# What you have to do
Please copy exactly the lines from the top of the data through the line containing "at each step", and nothing else.

# Given information

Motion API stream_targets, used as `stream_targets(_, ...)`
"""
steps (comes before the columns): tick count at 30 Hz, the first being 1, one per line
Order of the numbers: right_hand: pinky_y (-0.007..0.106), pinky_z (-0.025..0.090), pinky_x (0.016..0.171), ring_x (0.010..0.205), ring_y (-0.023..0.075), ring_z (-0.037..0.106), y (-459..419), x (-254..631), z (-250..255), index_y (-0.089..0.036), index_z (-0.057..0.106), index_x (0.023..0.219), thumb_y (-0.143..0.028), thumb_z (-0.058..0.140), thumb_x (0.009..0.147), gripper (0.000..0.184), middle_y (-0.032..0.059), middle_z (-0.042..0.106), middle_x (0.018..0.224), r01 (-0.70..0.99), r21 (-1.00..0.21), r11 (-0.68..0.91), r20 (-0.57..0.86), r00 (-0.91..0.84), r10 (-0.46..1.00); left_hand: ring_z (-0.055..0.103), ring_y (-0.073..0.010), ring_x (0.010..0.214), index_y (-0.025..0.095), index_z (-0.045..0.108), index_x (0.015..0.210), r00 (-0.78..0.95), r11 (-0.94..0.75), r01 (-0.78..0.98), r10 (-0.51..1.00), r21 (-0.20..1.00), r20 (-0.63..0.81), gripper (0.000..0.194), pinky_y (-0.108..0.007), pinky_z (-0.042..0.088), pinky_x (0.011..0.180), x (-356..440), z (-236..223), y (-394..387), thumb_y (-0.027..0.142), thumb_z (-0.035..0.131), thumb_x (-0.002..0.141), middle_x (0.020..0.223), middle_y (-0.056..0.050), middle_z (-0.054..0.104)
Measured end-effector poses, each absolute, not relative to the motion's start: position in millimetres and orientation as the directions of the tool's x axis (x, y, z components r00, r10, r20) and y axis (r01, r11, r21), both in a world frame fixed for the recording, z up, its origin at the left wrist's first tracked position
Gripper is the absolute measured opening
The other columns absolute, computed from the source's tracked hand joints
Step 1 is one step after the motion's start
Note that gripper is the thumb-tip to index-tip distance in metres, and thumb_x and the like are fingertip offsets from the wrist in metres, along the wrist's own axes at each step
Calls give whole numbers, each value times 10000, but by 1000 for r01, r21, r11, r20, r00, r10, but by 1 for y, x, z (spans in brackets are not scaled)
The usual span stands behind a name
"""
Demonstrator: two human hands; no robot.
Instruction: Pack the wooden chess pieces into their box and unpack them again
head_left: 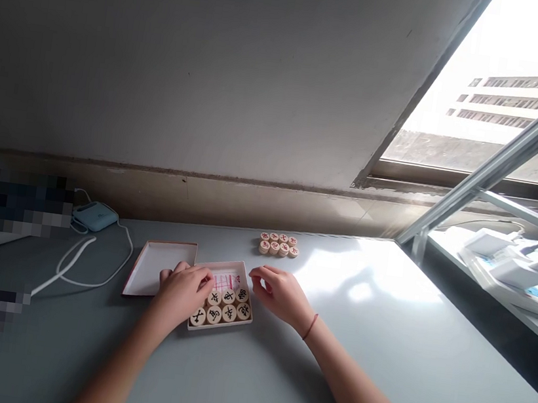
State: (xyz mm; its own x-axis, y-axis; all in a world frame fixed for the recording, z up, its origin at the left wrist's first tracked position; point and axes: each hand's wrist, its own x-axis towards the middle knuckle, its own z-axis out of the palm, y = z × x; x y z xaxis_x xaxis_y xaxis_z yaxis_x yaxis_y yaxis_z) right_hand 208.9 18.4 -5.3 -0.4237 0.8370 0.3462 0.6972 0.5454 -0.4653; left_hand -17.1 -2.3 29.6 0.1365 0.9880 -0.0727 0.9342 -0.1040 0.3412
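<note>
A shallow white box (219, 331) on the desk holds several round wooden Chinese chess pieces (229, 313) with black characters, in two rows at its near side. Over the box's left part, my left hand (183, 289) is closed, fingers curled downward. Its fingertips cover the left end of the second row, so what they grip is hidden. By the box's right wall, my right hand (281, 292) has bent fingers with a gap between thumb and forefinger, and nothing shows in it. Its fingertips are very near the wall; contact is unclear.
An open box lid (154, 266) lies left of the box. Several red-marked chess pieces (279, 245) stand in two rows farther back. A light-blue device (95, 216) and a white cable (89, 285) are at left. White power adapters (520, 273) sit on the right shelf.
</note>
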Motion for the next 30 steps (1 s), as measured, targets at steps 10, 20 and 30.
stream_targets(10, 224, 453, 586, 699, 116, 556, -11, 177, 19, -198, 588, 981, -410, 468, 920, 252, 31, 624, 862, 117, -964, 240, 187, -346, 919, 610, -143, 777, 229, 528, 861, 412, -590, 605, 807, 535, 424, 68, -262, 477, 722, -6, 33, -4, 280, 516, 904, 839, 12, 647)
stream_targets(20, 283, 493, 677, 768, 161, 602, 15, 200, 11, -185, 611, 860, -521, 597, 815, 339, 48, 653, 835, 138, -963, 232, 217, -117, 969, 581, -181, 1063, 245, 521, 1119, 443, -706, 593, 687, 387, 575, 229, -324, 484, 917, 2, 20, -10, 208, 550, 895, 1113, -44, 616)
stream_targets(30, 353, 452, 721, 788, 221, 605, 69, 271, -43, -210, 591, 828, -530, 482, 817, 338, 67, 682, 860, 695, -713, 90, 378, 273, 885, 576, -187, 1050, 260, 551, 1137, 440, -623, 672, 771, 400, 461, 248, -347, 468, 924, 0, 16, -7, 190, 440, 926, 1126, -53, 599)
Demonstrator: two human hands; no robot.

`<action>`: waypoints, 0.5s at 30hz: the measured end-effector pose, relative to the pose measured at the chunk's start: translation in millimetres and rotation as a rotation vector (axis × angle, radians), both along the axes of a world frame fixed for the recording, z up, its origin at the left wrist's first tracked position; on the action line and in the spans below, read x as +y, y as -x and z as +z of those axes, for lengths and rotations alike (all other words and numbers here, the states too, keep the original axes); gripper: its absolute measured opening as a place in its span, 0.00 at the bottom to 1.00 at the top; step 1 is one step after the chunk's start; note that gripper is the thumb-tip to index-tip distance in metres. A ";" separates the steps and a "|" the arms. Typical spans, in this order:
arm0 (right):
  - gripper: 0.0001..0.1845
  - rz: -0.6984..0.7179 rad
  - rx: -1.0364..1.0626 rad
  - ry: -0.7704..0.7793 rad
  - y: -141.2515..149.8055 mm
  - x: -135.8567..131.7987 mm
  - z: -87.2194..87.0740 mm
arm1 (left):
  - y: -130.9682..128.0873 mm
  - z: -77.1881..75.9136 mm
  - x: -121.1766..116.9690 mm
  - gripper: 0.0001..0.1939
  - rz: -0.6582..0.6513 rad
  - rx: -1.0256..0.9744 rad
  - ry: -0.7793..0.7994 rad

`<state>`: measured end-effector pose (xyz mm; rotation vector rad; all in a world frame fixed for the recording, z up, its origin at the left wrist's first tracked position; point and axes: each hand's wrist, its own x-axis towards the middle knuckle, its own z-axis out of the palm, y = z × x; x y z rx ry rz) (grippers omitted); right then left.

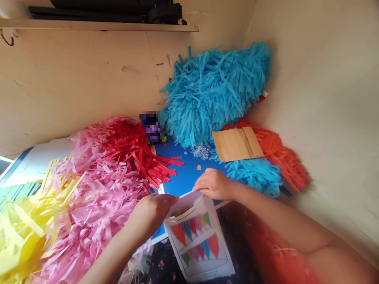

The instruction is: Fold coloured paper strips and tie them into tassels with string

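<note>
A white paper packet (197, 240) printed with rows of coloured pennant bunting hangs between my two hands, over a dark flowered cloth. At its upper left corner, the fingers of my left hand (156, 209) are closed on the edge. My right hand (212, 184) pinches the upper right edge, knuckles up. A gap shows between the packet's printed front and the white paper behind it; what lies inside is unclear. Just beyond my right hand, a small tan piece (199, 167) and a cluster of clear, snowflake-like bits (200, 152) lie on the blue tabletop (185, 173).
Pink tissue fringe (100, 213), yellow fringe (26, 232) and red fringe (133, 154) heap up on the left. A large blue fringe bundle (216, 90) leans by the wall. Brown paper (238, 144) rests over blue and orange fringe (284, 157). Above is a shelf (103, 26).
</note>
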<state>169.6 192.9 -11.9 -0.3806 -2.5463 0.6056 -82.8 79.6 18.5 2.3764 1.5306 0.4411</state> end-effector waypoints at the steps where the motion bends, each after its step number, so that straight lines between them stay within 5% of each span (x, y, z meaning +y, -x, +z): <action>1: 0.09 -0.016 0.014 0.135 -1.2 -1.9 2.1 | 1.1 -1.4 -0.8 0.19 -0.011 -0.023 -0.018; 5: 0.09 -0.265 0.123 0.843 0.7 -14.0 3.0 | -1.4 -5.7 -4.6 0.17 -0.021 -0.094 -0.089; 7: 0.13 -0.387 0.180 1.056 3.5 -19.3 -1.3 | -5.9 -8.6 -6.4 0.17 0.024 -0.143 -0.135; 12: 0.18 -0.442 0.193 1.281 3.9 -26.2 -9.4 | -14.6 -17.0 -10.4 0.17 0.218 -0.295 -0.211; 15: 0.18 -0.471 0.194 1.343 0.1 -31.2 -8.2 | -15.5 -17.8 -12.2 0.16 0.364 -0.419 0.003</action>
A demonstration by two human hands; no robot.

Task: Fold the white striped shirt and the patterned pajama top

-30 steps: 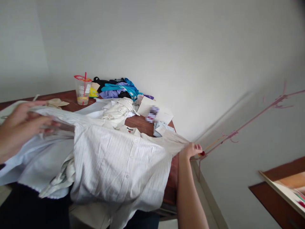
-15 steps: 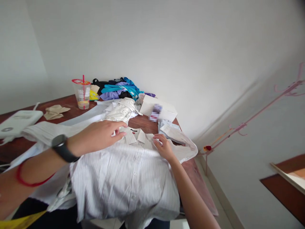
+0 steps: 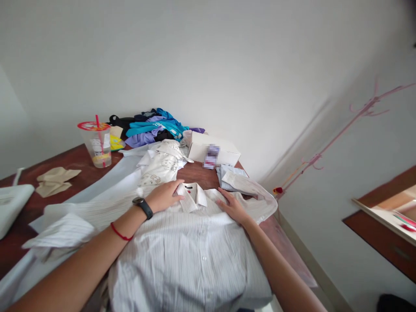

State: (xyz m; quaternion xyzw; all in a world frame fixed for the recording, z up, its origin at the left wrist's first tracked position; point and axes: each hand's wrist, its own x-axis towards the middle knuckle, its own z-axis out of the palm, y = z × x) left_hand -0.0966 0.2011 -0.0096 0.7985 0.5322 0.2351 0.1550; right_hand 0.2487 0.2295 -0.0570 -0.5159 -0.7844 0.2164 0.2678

# Written answer
Motion API stream_targets, used as `stream_targets(_, ...)`
"""
steps (comes before the columns): tick count at 30 Hz, the first being 1, one per line
Order of the numbers: right_hand: pinky_y (-0.007..0.106), pinky_z (-0.025..0.090), pinky_x (0.016..0.171), ring_x (0.010..0.205), ring_y (-0.023..0.075), ring_z (-0.037..0.106), y (-459..419), x (-254..631), z (-250..255), index_y (-0.089..0.036), index_z (-0.057..0.106), index_x (0.023..0.219), thumb_y (-0.143..0.028), thumb_z (-0.058..0.140), thumb_x (0.009..0.147), gripper (0.000..0.184), middle_y (-0.032..0.059), middle_z (-0.042..0.106), middle_x (0.018..0.224), r01 (-0.70..0.99), r21 (-1.00..0.21), r11 (-0.68..0.91), r20 (-0.57..0.86), r00 (-0.91..0.84), r10 (-0.46..1.00); left_hand: ring_z (-0.055..0.103), ring_y (-0.073..0.010), ring_x (0.010..0.214), index_y (-0.025..0.095), index_z (-0.045..0.108), index_x (0.015..0.210), r00 (-0.78..0.95), r11 (-0.94..0.75), r01 (-0.78..0.98), r10 (-0.51..1.00), r21 (-0.20..1.00), r20 (-0.63..0.81), gripper (0.000..0.194), pinky_y (-0.108..0.007), pinky_z (-0.042..0.088), pinky_x (0.011..0.180), x (-356..440), z (-236..223), y (-394..387), thumb_y (-0.027..0.142), thumb_z (-0.035..0.131), thumb_x (-0.002..0.141), middle_x (0.020..0.223), middle_y (-0.056..0.050), middle_z (-0.054..0.104)
Measured end-effector poses, each absolute, not relative to the motion's start: position in millimetres and orientation as the directions of the tool's x axis (x, y, z components r00, r10, r20) and y axis (r01, r11, r21), both in a world frame fixed for the recording, z up, its origin at the left wrist's first tracked position
Gripper is the absolute measured opening
The other columns absolute, computed from the source's tracked hand joints
Step 1 is one step after the motion's start
Note that gripper is the thumb-tip to index-tip distance in metres, and thumb_x and the like are fingertip offsets from the wrist in metres, along the wrist's own axes at each step

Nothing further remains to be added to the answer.